Nel lockdown è “aumentato in maniera universale il desiderio di muoversi. Io ero a Milano, soffrivo anche per motivi privati la situazione e mi è salito fortissimo il desiderio di tornare nei luoghi della mia infanzia - racconta Guadagnino - e bussare alle porte di persone care. Sono sceso in Sicilia, sono andato a Canicattì, in provincia di Agrigento, dove sono cresciuto ed è stato rigenerante”.
Nel corto si vede un Guadagnino emozionato come un bambino di rivedere volti familiari, luoghi, persino odori.
In “Salvatore-Shoemaker of dreams”, Guadagnino racconta il designer delle scarpe con un’incredibile abbondanza di materiali d’archivio rintracciati a Firenze in casa Ferragamo a Palazzo Spini Feroni, ma anche a Hollywood dove il ciabattino dello sperduto Bonito in provincia di Avellino “venuto dal meno di nulla”, come dice la figlia Giovanna, emozionata come il fratello Leonardo, è amato e riconosciuto tra i pionieri dell’industria cinematografica dell’epoca d’oro, da Martin Scorsese ai più noti critici.
Il film è un tesoro di informazioni, aneddoti, curiosità, dalle prime scarpe per le sorelle ai piedi delle divine del cinema, alla maniacalità artigianale che è una delle tante eredità portate avanti dalla famiglia. “E’ stato un genio”, ribadisce Guadagnino, “pioniere di sostenibilità con l’utilizzo di materiali d’avanguardia dettati dalle necessità del dopoguerra - aggiunge la figlia Giovanna - il sughero, la rafia, la corda, persino la carta”. Vedere quei modelli storici, come le scarpe con la zeppa o le ballerine, fa effetto per come sono attuali ancora oggi, “forme che dovevano essere belle ma anche comode, che è sempre stato un suo pallino”.
Per la famiglia dello stilista (1898-1960), “far conoscere la storia di nostro padre, straordinaria testimonianza di creatività imprenditoriale, era un sogno”.
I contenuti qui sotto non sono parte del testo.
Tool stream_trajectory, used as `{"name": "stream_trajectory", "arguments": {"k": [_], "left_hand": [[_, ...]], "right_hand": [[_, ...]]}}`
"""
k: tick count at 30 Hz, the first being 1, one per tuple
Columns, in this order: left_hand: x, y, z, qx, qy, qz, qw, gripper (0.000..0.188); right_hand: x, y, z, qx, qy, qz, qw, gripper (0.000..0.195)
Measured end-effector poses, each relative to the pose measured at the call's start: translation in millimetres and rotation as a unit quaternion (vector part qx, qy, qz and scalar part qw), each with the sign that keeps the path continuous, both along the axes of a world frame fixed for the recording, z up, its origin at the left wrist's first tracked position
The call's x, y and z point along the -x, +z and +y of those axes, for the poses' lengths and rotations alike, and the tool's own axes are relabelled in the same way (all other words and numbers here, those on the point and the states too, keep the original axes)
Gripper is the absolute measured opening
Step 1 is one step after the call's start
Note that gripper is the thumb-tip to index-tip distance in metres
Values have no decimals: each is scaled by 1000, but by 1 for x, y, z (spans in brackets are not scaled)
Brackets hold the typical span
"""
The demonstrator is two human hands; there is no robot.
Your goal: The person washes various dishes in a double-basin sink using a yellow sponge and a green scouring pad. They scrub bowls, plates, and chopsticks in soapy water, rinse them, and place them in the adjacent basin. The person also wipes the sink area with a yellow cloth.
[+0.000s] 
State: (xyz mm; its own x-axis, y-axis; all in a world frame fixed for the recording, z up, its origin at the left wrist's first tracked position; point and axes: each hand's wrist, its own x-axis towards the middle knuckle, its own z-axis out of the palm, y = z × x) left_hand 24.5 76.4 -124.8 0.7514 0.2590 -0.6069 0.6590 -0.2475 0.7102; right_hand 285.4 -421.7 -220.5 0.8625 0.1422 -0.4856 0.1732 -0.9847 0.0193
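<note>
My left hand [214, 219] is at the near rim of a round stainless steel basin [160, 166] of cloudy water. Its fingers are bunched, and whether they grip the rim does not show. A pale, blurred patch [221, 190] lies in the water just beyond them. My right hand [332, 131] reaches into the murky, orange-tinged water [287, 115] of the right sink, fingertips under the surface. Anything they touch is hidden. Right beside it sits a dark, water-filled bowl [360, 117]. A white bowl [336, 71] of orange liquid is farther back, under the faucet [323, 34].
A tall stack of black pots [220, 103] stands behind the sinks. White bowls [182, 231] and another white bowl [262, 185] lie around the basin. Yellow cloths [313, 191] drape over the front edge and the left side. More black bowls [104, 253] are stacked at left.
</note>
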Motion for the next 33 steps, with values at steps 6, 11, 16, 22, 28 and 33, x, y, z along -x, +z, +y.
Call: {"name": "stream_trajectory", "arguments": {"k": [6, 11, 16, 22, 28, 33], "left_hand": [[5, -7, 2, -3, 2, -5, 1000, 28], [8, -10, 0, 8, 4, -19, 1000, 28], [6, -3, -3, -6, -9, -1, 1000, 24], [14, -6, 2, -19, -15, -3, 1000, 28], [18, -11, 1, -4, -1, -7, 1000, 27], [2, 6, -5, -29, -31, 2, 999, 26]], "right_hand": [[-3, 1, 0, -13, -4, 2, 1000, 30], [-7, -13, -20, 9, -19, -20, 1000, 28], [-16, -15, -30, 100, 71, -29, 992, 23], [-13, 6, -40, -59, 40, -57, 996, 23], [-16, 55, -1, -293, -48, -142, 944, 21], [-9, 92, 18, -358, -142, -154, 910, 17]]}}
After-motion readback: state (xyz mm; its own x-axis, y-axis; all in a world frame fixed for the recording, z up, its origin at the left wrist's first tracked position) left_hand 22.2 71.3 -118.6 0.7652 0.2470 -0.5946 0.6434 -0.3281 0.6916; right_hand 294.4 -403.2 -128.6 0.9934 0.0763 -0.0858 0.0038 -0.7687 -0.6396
Il legame di Guadagnino con la moda è noto: “Ancestrale, archetipico, ho imparato ad amarla osservando il guardaroba di mia madre e di mia zia, la moda ha la capacità incredibile di anticipare i desideri, persino crearli. Certo, è anche business e in questo il sistema moda con la sua dittatura del cambiamento è diventata anche altro su cui bisognerebbe riflettere. Il cinema per me non ha le risonanze immaginifiche per competere con il linguaggio della moda”.
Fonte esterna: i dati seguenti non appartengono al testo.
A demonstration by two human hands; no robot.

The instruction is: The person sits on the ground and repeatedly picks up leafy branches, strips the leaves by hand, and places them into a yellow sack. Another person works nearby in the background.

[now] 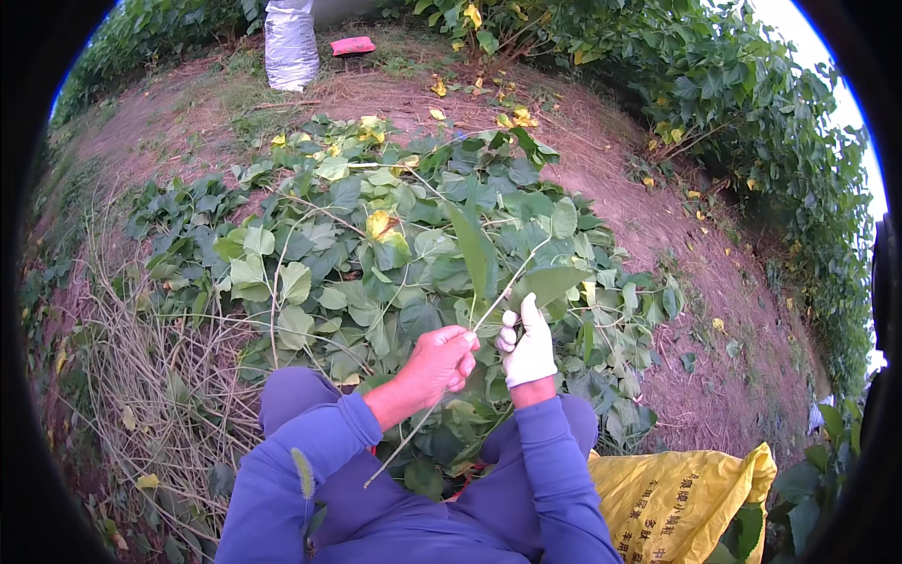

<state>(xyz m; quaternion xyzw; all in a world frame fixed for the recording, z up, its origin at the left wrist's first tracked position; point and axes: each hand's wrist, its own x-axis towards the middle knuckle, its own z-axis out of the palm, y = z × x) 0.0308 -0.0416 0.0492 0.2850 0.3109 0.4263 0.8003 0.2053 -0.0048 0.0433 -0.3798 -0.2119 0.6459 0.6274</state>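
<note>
A thin, pale green leafy shoot [504, 290] slants across the middle of the view. My bare left hand [445, 358] grips its stem, and the cut lower end extends below the hand over my lap. My right hand [528, 349] wears a white glove and is just right of the stem, thumb raised and fingers curled. A broad green leaf [550, 283] is right behind that thumb; whether the glove pinches it cannot be made out. Under and beyond both hands spreads a large heap of green leaves [423, 282], some of them yellow.
Stripped stems [169, 359] lie in a tangled pile at left. A yellow plastic woven bag [655, 493] bearing writing lies by my right leg, leaves at its mouth. Beyond the heap are a white sack [291, 49] and a pink packet [352, 46]. Leafy bushes [747, 106] line the right.
</note>
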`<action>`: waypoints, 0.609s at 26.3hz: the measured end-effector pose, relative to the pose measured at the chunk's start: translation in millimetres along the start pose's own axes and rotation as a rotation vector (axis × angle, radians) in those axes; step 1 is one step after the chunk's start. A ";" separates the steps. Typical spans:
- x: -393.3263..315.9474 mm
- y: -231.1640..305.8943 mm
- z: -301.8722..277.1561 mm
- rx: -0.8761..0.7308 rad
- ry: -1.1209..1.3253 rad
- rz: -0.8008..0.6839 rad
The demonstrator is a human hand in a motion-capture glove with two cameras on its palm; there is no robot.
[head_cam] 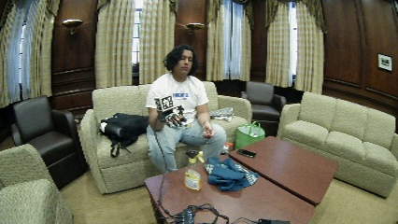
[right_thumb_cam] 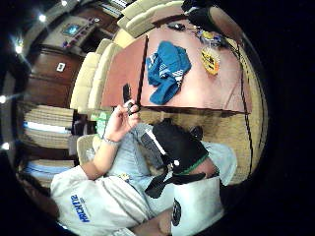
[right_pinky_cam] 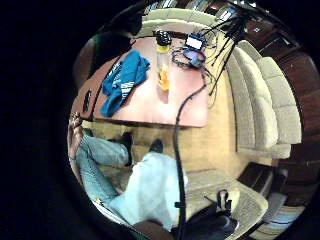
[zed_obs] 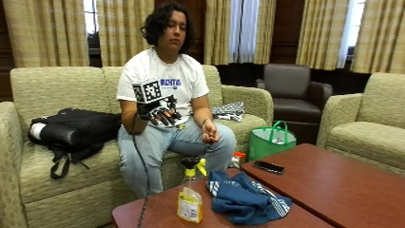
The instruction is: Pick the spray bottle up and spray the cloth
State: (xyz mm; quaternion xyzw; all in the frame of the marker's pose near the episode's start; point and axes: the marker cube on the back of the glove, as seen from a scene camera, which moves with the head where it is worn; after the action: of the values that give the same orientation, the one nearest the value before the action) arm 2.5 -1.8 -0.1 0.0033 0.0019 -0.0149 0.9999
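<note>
On the surface (zed_obs: 354,190) stand my spray bottle (zed_obs: 190,199) and blue cloth (zed_obs: 244,199); my gloved right hand (zed_obs: 159,113) hangs raised, fingers relaxed, holding nothing.

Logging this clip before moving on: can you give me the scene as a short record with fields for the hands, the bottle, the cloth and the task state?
right hand: black-gloved right hand raised at chest height, fingers relaxed, holding nothing
left hand: bare left hand rests on the lap
bottle: clear plastic spray bottle with yellow liquid upright on the reddish wooden table, untouched
cloth: crumpled blue cloth with white stripes beside the bottle
task state: not yet started
</note>
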 end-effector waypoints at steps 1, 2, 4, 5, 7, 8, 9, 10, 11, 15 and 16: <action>0.4 -0.4 0.1 0.002 0.001 -0.003; 0.7 -0.8 0.3 0.006 0.002 -0.006; 0.3 -0.2 1.6 0.017 0.002 -0.002; -0.3 0.6 2.6 0.025 0.003 0.004; 0.2 0.7 5.0 0.047 0.004 0.015; 1.4 -0.3 6.3 0.061 0.003 0.020; 3.3 -1.6 7.8 0.077 0.001 0.026; 5.8 -3.4 9.6 0.091 -0.002 0.031; 9.2 -5.6 11.7 0.103 -0.006 0.035; 26.5 -12.4 26.2 0.097 -0.043 0.077; 30.4 -13.2 31.7 0.094 -0.059 0.091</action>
State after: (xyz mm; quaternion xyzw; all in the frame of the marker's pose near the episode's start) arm 32.5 -16.1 31.4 0.0500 -0.0285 0.0303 0.9979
Il caso di Ferragamo per certi versi è esemplare: “I giovani conoscono il marchio, è uno dei loro preferiti, sanno anche che alcune invenzioni legate alle sneakers si devono alla sua creatività”. E forse anche per questo che il progetto con la casa di Firenze avrà uno sviluppo, è stato detto. Ma oggi Salvatore cosa direbbe della fast fashion? “Punterebbe sui giovani talenti, sulla creatività”, risponde Giovanna Ferragamo. Il legame tra Guadagnino e lo stilista è “nella ricerca della bellezza, con incredibile modestia. Ha sempre vissuto la sua vita come un outsider, qualcuno fuori dal coro. E in questo mi sento per il cinema proprio come lui”.